Reproduce the data below exactly. Skip the pictures.

(Beginning of Information supplied)

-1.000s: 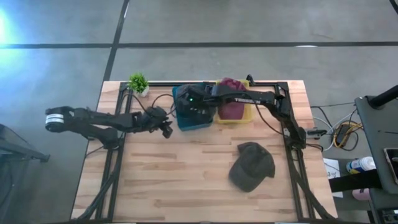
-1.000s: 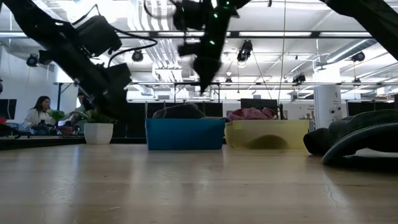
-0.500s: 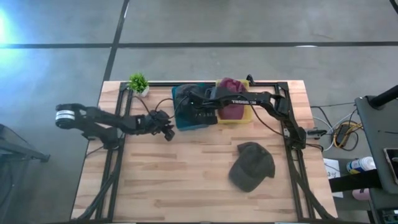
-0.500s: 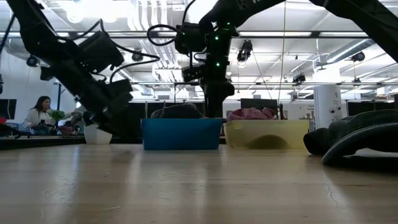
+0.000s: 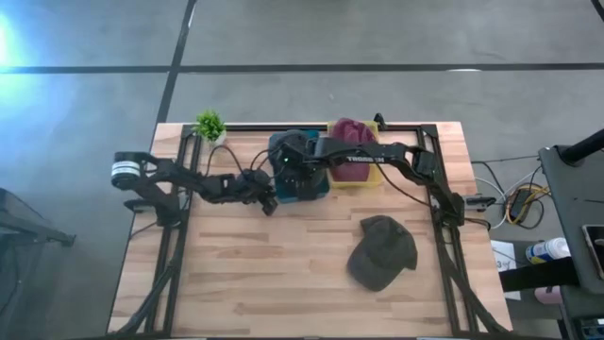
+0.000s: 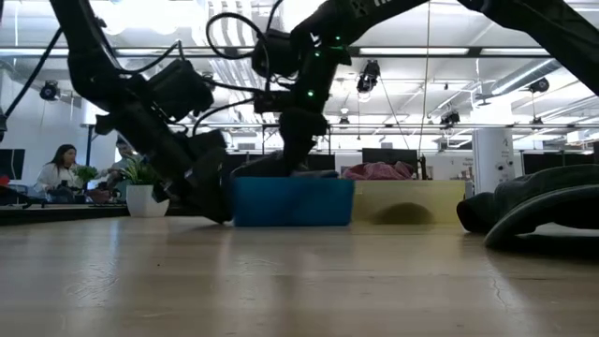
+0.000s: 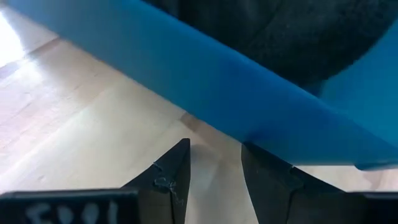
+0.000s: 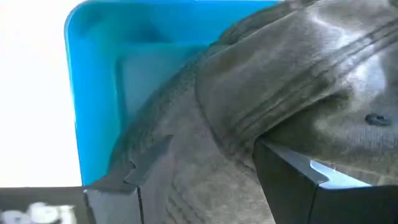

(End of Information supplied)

[Answer space]:
-1.000s: 
-1.000s: 
-0.500s: 
-0.500s: 
+0.000s: 
+0.000s: 
+0.000s: 
+0.000s: 

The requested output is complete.